Task objective:
Would you please state how many lines in the entries contain the word "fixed"? Only the number should be given.

Exercise input:

---

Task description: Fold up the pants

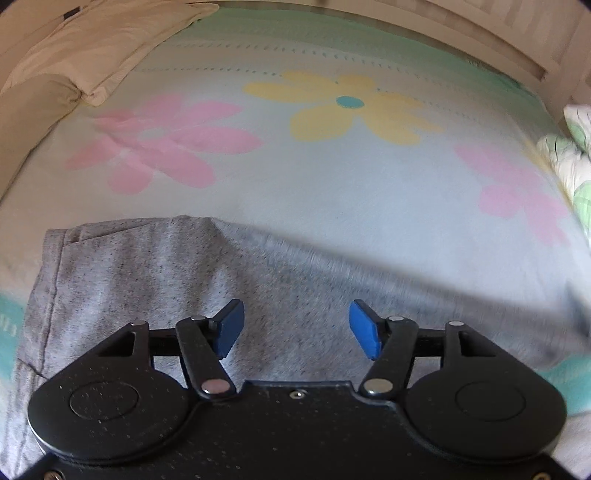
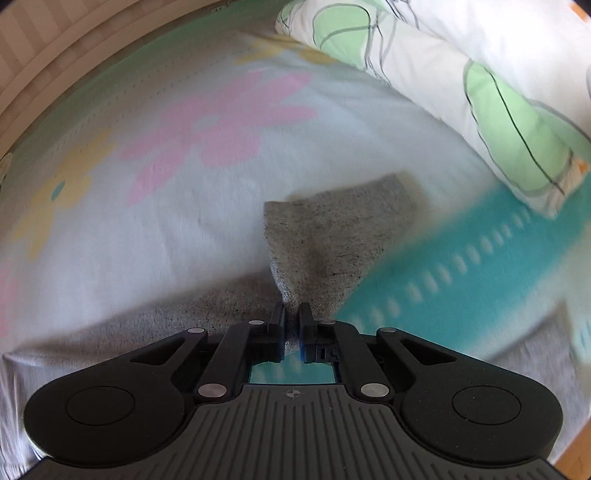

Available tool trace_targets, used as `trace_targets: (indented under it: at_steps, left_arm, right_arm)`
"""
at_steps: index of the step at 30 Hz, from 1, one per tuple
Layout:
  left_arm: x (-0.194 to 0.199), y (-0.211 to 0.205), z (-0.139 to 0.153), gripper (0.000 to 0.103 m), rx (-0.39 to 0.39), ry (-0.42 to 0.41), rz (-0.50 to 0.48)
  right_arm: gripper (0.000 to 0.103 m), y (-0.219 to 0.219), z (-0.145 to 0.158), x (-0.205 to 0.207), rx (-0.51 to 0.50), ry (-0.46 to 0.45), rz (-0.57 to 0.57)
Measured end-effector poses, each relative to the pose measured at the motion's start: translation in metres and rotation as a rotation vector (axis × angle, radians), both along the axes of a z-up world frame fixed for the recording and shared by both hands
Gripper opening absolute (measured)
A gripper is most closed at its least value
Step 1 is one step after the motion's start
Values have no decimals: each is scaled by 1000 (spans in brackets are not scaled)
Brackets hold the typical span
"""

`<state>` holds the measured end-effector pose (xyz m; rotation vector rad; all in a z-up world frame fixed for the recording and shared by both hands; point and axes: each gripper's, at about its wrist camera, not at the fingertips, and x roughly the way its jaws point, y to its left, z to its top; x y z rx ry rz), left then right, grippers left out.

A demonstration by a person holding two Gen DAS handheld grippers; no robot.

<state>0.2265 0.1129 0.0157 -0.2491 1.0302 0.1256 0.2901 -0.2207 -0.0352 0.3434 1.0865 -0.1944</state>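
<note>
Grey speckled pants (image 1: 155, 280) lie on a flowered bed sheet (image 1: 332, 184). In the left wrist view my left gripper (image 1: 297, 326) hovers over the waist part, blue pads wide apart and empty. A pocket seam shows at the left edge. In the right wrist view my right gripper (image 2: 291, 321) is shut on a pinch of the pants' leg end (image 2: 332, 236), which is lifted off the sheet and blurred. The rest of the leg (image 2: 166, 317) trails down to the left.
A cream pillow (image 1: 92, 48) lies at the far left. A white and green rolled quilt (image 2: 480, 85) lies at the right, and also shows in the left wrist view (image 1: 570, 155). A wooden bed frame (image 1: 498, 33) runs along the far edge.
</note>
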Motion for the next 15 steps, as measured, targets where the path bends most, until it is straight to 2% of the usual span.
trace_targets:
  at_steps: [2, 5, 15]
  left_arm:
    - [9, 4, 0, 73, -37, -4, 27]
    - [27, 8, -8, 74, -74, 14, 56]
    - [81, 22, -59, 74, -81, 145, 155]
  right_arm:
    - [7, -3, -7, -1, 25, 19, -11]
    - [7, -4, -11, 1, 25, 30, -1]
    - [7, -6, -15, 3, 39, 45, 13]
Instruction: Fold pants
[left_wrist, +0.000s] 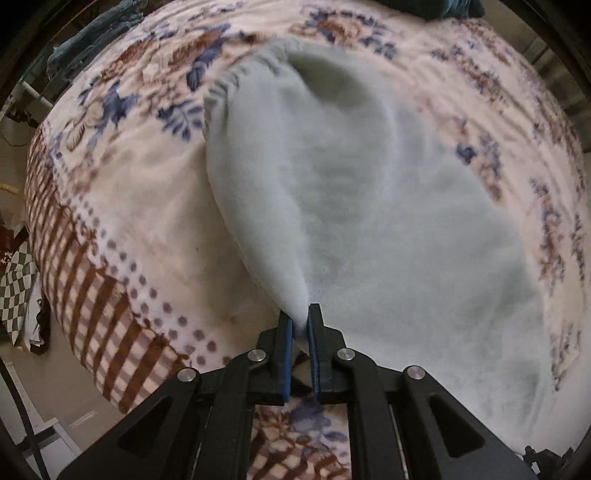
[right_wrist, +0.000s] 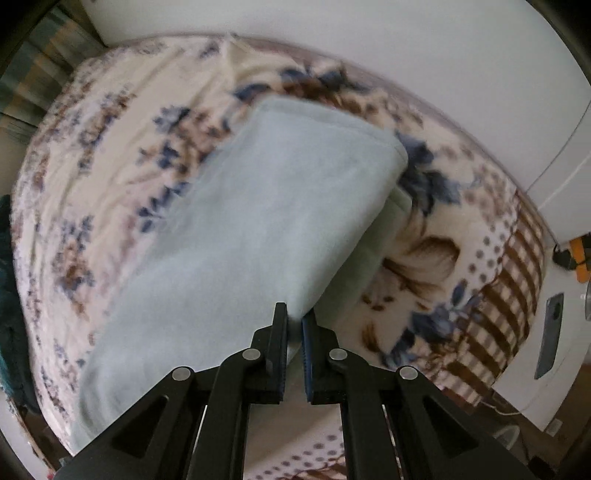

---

Problem solution:
2